1) Thanksgiving with the family in Omaha was a great escape. I got to spend good time with the family, eat way too much food (including my favorite, Maria’s, above) and learn how to lose lots of money playing poker. We also took a stab at shopping Black Friday, and managed to score some great deals. As holidays always seem to do, it served as a nice escape from the medical drama.

2) After Thanksgiving I moved into Week #3 on my chemo cycle which is when my blood counts would drop the most. I definitely started feeling it… worn out by the time I dragged myself home from work every day.
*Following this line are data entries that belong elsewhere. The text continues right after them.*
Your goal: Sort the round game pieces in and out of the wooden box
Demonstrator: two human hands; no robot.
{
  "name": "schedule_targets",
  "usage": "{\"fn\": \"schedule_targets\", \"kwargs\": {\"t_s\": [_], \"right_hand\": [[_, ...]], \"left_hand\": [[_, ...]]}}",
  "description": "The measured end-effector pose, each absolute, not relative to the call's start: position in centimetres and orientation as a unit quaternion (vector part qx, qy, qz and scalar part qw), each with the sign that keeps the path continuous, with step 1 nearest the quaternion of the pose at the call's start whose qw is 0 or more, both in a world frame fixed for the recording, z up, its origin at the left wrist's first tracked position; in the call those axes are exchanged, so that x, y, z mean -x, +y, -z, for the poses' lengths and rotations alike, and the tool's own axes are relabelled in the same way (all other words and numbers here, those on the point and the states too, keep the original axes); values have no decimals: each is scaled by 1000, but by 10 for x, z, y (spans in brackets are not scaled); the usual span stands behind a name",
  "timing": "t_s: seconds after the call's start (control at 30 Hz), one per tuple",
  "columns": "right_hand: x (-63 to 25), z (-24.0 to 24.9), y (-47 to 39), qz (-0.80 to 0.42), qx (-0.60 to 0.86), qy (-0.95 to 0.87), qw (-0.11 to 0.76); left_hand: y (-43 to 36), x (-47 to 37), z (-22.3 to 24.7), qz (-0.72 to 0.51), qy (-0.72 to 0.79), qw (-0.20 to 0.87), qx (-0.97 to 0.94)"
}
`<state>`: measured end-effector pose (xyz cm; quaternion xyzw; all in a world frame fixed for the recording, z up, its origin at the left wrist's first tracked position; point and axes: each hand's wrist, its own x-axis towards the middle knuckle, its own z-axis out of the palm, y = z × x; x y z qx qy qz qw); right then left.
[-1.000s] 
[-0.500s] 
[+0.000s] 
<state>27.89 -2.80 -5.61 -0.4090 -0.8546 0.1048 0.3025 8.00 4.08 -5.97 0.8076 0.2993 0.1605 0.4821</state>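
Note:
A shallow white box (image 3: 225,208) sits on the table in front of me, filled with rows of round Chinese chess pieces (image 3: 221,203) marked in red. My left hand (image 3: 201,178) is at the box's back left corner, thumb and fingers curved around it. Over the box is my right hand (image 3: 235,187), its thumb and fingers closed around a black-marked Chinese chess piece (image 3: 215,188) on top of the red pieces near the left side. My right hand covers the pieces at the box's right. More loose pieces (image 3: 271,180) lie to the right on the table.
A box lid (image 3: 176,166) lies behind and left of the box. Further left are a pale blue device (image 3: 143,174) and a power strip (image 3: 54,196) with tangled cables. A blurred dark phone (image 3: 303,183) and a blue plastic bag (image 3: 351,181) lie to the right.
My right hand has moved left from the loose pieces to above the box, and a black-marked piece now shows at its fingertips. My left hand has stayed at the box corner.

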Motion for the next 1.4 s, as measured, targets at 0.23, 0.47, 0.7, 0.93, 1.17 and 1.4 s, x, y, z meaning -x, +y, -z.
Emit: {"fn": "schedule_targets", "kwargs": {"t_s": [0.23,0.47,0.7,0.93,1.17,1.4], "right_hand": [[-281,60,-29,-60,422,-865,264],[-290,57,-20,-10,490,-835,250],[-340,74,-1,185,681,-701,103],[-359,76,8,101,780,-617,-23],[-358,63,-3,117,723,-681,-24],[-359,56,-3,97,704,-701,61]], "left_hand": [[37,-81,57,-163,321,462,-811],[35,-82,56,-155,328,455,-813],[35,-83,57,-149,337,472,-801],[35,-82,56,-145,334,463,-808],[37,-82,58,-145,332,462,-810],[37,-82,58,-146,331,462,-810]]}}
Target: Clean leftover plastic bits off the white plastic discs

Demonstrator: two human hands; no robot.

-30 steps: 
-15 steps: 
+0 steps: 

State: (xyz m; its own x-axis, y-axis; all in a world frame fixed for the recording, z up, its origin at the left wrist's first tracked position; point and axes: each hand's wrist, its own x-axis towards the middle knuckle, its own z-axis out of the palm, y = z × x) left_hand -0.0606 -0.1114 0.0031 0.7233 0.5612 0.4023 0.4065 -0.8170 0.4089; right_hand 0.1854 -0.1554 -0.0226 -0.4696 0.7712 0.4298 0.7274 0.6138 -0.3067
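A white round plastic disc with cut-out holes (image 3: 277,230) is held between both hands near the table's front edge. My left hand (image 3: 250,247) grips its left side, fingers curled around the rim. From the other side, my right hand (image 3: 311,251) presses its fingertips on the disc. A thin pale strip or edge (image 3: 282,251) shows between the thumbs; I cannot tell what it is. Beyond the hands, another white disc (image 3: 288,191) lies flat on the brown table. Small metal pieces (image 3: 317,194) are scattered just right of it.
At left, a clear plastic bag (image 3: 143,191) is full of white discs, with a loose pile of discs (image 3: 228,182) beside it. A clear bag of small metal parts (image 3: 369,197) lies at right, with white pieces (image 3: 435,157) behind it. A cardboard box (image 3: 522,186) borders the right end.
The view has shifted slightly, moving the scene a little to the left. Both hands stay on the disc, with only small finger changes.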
But I survived!

3) Week #4 started with my second infusion of Avastin for that cycle. Not really much to report on it… so far those infusions are pretty straight forward. I go in for blood work, get the results, if the results are good, we go on with the infusion. Let’s just hope they keep moving so smoothly.

4) The second half of that week I was off to Houston for my monthly checkup/MRI. The weather had just turned to sh!t in Minneapolis, so I was sort of excited to escape. And as you can see below, Houston hasn’t dealt with much of a fall yet, and certainly no winter. It was “cool” at best, but everyone in the city was in a panic about how cold it was. My hoodie kept me happy.

The trip was crammed pretty tightly with tests. Blood work, an EEG and MRI, followed by appointments with Drs. Slopis and Wolff. I flew down expecting a continued report on the existing cancer, and not expecting much change. So when I finally got to meet with Dr. Wolff, it came as a great surprise to me to see him leap into the room with a huge smile on his face. He was like a kid on Christmas as he exclaimed that brightness of the tumors on the MRI were already much more faded. And he pulled both of them up to prove it. They definitely look noticeably different and I was very excited to see it. They’re also not showing any additional signs of growth, which is equally wonderful. And while it’s way too early to tell much of anything, I’ll use this as a good sign and hope it continues.

He also handed me a copy of a movie that has been made about some of the people and patients of M.D. Anderson. As some of you may remember, I was (making poor efforts) to film my life in Minneapolis, along with my experiences with cancer and treatment. Well, the team making the movie have finished their work and debuted it at M.D. Anderson the week before I arrived. I was so happy to have a copy of the movie and watched it that night in the hotel. It’s called The Art of the Possible, and it left me feeling rather lucky to share a screen with some other amazing cancer fighters, and reminds me of how lucky I’ve been to have Dr. Anderson (and Wolff, Slopis, Weinberg, Trusheim) and M.D. Anderson there to help me. So many, many thanks to Casey and Courtney Hayward, and the entire team behind the movie. Once I get more information on how we might be able to get more copies, I’ll let you know.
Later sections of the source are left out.